2人のゴール
 俺は決めたんだ。咲月の恋を応援するって。
 好きな人の幸せを願う。
 俺の初恋は、叶わなかったな。
 でも、咲月を好きになってよかったよ。
 咲月、ありがとう。

 
 教室に入る。
 すぐ目に入るのは、咲月。
 俺今でも、咲月が好きだ。
 でも、咲月が俺を好きでないなら、しょうがない。

「咲月」
「何?」
 やっぱ、寂しそうな顔してる。
 昨日のこと、怒ってるのかな?
「昨日は、ごめんな」
「え?」
「なんていうか……あんなこと言っちゃって」
 咲月は笑顔になった。
 俺はすごく安心した。
 
 俺、咲月のこと諦めるよ。
 だから……。
「俺、咲月の恋応援するからさ。

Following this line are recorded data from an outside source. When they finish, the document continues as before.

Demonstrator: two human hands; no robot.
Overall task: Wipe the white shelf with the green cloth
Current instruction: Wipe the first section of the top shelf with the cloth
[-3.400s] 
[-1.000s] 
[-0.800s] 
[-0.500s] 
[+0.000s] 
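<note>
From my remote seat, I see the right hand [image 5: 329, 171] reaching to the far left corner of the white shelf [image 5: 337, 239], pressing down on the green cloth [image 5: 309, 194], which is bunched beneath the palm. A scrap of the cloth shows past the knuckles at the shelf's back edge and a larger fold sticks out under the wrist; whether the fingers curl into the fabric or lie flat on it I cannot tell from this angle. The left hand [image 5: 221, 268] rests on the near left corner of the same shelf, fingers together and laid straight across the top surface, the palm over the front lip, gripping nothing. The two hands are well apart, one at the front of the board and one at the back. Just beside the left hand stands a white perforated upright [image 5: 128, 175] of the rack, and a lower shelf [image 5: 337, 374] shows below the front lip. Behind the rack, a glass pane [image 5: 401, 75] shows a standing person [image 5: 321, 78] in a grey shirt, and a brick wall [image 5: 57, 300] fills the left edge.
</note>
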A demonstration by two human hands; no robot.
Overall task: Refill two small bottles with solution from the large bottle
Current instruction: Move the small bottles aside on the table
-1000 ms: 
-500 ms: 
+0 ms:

だから、頑張れよ。大丈夫。咲月の好きな人は誰にも言わねぇから」
 俺のこの一言で、咲月の顔から笑顔が消えた。
 なんなんだよ。
 寂しそうな顔したり、笑顔になったり。
 意味わかんねぇよ。
 俺、なんか悪いことしたか?
「ありがと」
 悲しそうな笑みを浮かべて、咲月は教室から出て行った。